Friday, June 19, 2020

Who is really botching up playing baseball games?



Did you have a little hope left that Billionaires and Millionaires were ready to play ball? Were you holding out the despair that your favorite sport was not going to come back? Who knows if it will happen or not but we are now in in the middle of June, no "spring training", no real plan of getting the game back going, tons of infighting, and the owners not doing right by the players, the players not doing right by the fans, the fans in turn will not support the sport when it eventually comes back. I am just chilling out waiting to see what happens waiting for my favorite sport hockey to come back later this summer. 

From the NY POST

It isn’t that the MLBPA was wrong to counter the owners’ 60-game schedule Thursday with one 10 games longer, one that includes a slightly larger piece of the financial pie. In a normal negotiation, in truth, that would simply be a part of the dance: you say 60, we say 70, let’s meet at 64 (or 66; an even number is an imperative) and then, in the words of Rex Ryan, let’s go have a damned snack and we’ll meet you at spring training.

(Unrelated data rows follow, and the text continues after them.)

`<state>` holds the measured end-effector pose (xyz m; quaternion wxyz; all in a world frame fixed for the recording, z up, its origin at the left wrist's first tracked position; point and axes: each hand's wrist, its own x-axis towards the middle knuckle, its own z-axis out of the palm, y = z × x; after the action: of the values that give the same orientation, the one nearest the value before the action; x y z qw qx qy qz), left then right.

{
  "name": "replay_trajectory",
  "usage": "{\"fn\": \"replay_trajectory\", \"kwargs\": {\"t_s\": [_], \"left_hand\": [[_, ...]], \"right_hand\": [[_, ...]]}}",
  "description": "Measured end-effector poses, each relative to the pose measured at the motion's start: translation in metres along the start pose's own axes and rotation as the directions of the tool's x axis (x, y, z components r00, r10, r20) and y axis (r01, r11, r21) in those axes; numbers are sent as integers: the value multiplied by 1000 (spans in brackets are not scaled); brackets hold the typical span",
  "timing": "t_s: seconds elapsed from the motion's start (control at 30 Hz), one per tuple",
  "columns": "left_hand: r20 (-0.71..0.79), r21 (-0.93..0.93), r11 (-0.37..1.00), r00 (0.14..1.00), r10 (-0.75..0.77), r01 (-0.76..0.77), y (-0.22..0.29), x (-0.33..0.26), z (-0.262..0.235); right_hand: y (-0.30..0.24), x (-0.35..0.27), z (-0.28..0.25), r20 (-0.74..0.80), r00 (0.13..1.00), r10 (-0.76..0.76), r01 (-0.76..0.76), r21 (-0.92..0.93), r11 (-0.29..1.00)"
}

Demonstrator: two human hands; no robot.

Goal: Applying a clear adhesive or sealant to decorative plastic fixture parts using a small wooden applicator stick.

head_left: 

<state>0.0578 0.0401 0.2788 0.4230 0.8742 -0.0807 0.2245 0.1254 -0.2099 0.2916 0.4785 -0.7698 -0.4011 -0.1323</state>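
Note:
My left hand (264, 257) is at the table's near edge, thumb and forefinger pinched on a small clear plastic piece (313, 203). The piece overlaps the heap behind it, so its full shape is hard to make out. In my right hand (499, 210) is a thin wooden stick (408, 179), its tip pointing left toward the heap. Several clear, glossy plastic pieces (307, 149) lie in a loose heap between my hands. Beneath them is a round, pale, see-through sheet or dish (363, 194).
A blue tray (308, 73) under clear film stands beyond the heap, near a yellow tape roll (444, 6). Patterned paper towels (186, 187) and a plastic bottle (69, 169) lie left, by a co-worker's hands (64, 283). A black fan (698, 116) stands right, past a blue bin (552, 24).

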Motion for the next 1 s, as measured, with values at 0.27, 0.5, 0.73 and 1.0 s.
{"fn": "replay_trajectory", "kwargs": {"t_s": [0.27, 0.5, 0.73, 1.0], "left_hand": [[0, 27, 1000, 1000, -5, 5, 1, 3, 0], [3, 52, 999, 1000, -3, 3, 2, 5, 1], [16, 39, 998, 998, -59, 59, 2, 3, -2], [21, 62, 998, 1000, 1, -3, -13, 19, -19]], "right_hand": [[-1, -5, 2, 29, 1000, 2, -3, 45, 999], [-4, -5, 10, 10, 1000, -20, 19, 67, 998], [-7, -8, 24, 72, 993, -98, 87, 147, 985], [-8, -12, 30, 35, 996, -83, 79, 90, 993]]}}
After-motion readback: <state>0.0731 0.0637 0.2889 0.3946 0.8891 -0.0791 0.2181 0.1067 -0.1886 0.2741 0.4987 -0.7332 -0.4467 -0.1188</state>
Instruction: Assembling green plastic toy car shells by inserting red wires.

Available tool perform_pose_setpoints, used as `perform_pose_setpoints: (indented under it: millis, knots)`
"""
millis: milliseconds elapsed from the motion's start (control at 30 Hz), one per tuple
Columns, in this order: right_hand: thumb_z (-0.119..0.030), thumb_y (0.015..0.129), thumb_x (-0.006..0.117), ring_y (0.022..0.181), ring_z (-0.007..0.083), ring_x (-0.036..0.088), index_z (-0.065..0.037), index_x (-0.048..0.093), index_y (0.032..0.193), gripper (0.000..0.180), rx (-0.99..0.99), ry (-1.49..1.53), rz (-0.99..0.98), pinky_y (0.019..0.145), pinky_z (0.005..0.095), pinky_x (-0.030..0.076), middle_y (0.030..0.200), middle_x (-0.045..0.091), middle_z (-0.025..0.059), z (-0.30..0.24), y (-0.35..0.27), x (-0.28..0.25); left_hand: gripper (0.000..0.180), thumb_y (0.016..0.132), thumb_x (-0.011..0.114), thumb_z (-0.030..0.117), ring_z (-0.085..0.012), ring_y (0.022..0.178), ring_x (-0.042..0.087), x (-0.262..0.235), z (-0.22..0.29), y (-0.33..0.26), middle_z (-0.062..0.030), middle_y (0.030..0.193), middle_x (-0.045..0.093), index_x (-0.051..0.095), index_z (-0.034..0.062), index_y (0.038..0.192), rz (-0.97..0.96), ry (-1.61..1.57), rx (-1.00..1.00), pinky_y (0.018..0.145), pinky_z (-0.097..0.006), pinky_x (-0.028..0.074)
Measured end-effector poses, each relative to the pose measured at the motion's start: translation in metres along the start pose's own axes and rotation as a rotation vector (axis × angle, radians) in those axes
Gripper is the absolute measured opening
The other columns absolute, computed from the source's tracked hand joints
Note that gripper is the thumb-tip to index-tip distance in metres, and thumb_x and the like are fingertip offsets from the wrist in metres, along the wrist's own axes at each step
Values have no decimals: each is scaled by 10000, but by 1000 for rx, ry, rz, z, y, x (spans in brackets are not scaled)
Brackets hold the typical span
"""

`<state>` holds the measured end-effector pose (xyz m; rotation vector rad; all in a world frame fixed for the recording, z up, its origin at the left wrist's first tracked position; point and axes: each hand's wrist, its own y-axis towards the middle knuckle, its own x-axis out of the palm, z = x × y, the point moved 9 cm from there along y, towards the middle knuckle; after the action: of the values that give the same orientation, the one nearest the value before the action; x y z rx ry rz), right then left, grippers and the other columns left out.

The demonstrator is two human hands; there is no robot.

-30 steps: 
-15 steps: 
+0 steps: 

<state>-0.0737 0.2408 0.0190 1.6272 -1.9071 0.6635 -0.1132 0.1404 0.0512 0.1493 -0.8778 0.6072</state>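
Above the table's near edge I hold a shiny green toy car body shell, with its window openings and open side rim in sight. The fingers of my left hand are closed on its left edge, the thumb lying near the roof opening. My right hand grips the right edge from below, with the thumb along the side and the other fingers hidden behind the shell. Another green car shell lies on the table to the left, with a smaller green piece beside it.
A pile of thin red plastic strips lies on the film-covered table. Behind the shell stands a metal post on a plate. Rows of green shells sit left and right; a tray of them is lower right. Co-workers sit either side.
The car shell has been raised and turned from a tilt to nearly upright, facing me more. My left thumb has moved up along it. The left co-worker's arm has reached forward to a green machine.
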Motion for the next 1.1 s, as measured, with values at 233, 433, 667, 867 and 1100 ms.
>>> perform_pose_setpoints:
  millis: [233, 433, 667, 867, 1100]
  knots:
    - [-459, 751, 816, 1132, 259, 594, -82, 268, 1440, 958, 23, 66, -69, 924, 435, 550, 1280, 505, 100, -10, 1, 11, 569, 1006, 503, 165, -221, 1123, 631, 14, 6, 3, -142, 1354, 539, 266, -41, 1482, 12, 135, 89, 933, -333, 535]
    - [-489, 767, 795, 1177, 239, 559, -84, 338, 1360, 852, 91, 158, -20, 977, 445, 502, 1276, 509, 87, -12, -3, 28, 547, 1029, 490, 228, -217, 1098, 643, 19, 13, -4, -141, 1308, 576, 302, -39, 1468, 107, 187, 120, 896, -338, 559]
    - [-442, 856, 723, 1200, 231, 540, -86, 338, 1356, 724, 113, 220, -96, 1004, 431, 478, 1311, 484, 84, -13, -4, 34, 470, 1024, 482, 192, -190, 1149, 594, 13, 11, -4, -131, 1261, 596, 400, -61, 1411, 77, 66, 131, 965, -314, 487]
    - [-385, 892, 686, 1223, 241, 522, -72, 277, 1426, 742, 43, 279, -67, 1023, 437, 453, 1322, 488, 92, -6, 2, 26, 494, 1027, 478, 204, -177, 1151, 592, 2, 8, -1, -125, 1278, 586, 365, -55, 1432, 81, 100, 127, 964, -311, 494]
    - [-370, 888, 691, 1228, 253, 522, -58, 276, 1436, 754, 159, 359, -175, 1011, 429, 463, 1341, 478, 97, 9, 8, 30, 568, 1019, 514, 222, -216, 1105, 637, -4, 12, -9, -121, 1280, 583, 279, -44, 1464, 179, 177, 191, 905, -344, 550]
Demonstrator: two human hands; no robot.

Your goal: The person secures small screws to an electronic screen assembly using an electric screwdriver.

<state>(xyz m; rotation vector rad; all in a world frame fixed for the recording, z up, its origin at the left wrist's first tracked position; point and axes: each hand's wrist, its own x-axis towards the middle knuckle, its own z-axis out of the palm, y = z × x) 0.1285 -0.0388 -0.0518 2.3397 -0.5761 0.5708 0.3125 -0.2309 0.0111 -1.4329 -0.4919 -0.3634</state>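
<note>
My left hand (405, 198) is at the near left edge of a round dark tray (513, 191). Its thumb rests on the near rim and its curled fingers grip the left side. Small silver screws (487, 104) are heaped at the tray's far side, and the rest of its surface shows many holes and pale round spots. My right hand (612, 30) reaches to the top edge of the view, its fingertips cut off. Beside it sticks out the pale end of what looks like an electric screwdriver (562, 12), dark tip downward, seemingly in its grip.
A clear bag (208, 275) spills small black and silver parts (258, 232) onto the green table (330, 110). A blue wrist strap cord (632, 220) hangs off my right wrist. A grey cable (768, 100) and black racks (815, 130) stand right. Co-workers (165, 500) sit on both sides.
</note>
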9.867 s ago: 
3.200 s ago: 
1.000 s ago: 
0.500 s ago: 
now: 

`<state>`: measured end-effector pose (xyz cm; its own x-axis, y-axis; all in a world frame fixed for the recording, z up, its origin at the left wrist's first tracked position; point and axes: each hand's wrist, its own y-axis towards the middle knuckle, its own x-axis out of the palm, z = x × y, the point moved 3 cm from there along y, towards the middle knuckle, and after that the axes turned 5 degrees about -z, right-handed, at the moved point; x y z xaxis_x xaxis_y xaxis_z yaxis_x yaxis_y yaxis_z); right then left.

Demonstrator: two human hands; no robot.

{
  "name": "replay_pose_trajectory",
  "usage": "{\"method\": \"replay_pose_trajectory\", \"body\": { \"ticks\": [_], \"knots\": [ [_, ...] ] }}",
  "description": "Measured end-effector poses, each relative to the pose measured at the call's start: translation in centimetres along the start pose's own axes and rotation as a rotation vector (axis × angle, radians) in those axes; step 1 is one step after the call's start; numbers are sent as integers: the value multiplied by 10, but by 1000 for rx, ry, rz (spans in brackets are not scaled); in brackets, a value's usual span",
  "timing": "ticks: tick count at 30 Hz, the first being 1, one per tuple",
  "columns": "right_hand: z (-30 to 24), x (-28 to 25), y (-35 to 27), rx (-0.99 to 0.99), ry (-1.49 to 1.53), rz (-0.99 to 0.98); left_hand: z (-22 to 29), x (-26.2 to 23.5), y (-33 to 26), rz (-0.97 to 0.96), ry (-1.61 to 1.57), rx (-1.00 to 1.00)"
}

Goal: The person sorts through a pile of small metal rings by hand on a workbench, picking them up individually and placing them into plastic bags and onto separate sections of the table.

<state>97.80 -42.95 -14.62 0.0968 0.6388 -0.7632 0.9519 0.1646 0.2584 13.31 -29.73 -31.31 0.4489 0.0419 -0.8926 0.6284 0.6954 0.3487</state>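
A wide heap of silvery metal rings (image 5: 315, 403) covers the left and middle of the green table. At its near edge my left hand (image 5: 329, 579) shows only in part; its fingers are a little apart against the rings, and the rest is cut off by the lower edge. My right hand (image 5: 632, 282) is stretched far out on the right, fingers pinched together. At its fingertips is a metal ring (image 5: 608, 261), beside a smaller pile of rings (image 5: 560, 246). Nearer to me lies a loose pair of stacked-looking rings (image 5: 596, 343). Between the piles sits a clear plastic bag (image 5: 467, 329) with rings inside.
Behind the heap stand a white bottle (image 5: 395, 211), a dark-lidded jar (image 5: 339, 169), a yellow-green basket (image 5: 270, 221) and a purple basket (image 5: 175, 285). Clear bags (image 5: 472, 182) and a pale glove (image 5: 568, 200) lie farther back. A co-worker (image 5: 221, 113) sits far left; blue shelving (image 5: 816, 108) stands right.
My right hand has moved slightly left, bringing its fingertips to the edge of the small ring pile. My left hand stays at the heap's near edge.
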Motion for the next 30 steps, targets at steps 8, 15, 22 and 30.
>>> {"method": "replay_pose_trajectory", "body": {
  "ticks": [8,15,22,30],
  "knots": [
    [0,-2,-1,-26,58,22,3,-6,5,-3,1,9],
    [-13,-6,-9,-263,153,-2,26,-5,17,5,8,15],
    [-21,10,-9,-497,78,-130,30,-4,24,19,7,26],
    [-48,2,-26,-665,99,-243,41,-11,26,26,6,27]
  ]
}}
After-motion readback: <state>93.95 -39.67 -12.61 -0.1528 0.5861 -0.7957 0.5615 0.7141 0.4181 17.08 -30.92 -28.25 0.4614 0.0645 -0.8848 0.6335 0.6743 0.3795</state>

But there is nothing normal about this negotiation, mostly because of the unmitigated and unyielding contempt both sides have for each other, partly because the featured players, Rob Manfred and Tony Clark, have both shown a blind spot for actually remembering what it is they actually say whenever they actually get together to talk.


Except this time, it seemed, the players actually had the people on their side. Not all, no. But baseball’s owners are such a distasteful bunch, and 
Manfred, their puppet, is such a ham-handed leader, it was hard to fall in line behind them, either. They cried poverty and, boom: a billion-dollar TV deal appears! They claim to be sportsmen and defenders of a public trust and yet — voila! — some have expressed private hope the season is never played. At best this is always an airline-food-versus-hospital-food debate, but more than ever before it felt like the players had a fair share of public sentiment on their side.